The commission highlighted a “global failure” of French intelligence and recommended a total overhaul of the intelligence services and the creation of a single, US-style national counter-terrorism agency. “Our country was not ready; now we must get ready,” said Georges Fenech, head of the commission.It remains to be seen whether France, with its pervasive bureaucratic fiefdoms, can reform itself sufficiently to develop an effective counter-terrorism force. The jury is still out. It will probably be out for a long time. But the case does not look good. One imagines that the wagons are already circling the fiefdoms and patch protection is in top gear.

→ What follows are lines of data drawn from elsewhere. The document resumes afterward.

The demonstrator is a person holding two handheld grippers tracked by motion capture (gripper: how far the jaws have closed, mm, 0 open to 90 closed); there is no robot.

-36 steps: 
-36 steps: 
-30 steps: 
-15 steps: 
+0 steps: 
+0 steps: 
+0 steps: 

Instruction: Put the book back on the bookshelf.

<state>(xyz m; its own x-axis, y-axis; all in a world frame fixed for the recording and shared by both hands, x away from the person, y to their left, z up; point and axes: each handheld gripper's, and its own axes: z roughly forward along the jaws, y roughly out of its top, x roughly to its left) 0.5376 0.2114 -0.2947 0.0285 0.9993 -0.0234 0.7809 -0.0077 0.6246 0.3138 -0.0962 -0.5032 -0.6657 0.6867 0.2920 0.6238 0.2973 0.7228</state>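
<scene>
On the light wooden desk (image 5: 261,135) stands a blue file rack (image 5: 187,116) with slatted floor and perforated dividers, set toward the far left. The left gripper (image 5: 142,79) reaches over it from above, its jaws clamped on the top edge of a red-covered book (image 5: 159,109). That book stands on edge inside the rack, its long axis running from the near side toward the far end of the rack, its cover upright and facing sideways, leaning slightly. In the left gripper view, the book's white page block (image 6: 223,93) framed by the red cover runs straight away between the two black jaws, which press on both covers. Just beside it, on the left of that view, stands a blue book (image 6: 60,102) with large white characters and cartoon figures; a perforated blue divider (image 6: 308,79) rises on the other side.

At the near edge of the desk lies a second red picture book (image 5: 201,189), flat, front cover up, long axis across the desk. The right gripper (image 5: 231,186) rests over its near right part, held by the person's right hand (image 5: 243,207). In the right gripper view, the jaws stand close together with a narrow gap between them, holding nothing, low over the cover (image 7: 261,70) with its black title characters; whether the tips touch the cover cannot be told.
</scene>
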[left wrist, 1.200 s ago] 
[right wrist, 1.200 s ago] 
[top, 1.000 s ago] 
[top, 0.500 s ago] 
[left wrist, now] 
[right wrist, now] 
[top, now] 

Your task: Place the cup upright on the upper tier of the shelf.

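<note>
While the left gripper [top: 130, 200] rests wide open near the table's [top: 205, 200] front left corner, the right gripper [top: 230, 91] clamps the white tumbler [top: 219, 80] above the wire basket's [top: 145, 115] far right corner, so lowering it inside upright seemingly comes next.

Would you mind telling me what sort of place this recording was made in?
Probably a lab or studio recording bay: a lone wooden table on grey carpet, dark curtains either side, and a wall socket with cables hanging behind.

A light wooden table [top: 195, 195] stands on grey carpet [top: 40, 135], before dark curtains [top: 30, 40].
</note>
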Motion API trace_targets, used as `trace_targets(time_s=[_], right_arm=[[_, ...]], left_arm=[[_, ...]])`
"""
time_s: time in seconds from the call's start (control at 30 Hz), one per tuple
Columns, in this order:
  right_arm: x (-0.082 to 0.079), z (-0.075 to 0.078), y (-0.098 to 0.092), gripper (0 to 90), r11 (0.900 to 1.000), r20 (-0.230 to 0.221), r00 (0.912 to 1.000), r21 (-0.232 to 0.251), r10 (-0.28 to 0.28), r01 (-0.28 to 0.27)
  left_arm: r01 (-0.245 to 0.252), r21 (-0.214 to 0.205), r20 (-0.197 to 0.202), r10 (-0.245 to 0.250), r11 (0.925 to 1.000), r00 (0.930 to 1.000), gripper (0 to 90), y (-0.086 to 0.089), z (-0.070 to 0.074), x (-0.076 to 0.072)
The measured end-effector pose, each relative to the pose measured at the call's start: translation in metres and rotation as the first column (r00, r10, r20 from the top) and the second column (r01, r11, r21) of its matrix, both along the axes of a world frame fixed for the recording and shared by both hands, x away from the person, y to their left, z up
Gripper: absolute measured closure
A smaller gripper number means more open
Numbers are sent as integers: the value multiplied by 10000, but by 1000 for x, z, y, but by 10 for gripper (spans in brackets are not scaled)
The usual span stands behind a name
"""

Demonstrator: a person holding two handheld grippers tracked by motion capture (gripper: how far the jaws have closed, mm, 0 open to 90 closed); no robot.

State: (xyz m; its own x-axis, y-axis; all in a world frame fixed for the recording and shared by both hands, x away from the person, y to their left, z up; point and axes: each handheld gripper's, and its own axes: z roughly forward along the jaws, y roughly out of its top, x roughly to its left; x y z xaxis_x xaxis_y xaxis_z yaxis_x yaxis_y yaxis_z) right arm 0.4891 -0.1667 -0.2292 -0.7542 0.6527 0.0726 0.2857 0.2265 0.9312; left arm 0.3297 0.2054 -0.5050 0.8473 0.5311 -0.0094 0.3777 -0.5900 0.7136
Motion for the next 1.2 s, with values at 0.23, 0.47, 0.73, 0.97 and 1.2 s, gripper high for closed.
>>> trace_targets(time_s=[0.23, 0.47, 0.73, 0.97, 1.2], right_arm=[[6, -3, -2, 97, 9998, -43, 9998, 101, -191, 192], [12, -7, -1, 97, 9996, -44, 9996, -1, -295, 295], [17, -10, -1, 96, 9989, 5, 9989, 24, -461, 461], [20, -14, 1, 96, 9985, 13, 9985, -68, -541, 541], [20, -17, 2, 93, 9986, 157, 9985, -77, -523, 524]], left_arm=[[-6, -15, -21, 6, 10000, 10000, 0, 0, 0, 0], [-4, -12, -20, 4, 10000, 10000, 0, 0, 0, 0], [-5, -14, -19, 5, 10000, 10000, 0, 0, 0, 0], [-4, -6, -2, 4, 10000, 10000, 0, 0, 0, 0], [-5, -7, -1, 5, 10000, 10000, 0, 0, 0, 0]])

France has six intelligence units answering variously to the interior, defence and economy ministries. Fenech said the multi-layered, cumbersome intelligence apparatus was like an army of soldiers wearing lead boots. He said that without the multiple intelligence failings, the Bataclan attack, which killed 90, could have been prevented. “Faced with the threat of international terrorism, we need to be much more ambitious … in terms of intelligence,” he said. All the extremists involved in the attacks had been previously flagged to authorities, Fenech said. Some had past convictions, or were under judicial surveillance in France or in Belgium when they struck Paris.
After 200 hours of hearings, the commission found that the different intelligence agencies had struggled to communicate about known Islamists who had been under surveillance, in prison or had had their phones tapped at some point. Amedy Coulibaly, who killed four people in a siege at a kosher grocery store in January last year and shot dead a policewoman, was a known radical and repeat offender. While serving a prison sentence for his part in a plot to free another terrorist from jail, he had been flagged as radicalised. This information was not passed from prison services to intelligence agencies on his release.
The problem is not just France. It is Europe wide.
“Europe is not up to the task” of fighting terrorism, said Sebastien Pietrasanta, a Socialist MP who presented the report. He highlighted as an example the handling of the case of Abdelhamid Abaaoud, a Belgian national believed to have been the ringleader of the November attacks.As Reginald Perrin reminded us, the EU has always been about the effective administration of rhubarb. And little else.
While in Athens in January 2015, Abaaoud surfaced on the radar of Greek authorities who were aware of his importance as an Isis figure planning attacks on European targets. That month Belgian police swooped on a terrorist cell in Verviers that had direct links to Abaaoud. The commission said the Belgians forgot to warn the Greek authorities that they were about to swoop until half an hour before the raids. This meant Abaaoud was able to escape from Athens. “This shows a real difficulty in dialogue and cooperation,” the commission said.
The report also pointed to “unquestionable” failings that allowed Salah Abdeslam, the only surviving member of the November Paris attack team, to flee from France by car to his home country of Belgium hours after the attacks. At 9.10am on the day after the attacks, Abdeslam was stopped by French gendarmes in a car near the French-Belgian border. He gave his real name and identity papers and the gendarmes held the car for over 40 minutes while they called through to French authorities to check the details against European files.
Abdeslam’s name was in the cross-border information system for common crimes, but the Belgian authorities had failed to add that he was under surveillance as a potential jihadi. The order was given for the French gendarmes to let him go. An hour later the Belgians called in again with the information about his radicalisation. It was too late; his car had been waved through. Four months later he was arrested in Belgium after one of the biggest manhunts in Europe, and he is currently in a French prison.